To run the linters, use the make lint command in the tests/ directory:

student@so:~/.../assignments/parallel-graph/tests$ make lint
[...]
cd .. && checkpatch.pl -f checker/*.sh tests/*.sh
[...]
cd .. && cpplint --recursive src/ tests/ checker/
[...]
cd .. && shellcheck checker/*.sh tests/*.sh

Note that the linters have to be installed on your system: checkpatch.pl, cpplint, shellcheck. They also need to have certain configuration options.
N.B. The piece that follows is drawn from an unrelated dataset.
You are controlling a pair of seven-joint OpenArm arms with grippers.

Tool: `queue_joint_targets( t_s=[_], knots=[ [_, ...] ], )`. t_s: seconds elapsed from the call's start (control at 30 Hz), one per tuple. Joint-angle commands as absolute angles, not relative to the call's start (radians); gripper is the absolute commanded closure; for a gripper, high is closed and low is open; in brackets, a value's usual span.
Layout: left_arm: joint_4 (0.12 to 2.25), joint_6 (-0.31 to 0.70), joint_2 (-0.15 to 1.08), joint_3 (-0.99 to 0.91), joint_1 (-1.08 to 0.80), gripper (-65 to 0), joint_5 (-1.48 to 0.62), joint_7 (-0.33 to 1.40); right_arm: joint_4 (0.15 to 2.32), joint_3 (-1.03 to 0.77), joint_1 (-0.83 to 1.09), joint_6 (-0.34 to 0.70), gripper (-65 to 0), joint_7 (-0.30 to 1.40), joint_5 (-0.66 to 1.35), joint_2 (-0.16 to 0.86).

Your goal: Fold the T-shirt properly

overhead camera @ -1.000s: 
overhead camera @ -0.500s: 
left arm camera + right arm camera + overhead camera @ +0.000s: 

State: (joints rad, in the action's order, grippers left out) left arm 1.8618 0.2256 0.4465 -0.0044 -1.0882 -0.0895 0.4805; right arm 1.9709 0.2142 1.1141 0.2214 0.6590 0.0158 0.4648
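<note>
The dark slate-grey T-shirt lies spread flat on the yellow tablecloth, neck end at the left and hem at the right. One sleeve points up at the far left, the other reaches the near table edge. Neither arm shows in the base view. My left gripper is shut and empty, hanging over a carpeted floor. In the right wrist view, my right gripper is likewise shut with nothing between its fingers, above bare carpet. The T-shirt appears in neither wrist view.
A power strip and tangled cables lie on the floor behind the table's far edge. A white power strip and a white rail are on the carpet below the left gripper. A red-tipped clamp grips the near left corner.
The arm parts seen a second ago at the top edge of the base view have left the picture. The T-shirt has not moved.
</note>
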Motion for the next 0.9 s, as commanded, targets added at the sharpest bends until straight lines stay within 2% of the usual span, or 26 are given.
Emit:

It's easiest to run them in a Docker-based setup with everything configured.

Fine-Grained Testing

Input tests cases are located in tests/in/. If you want to run a single test, use commands such as below while in the src/ directory:

$./parallel ../tests/in/test5.in
-38

$ ./serial ../tests/in/test5.in
-38

Results provided by the serial and parallel implementation must be the same for the test to successfully pass.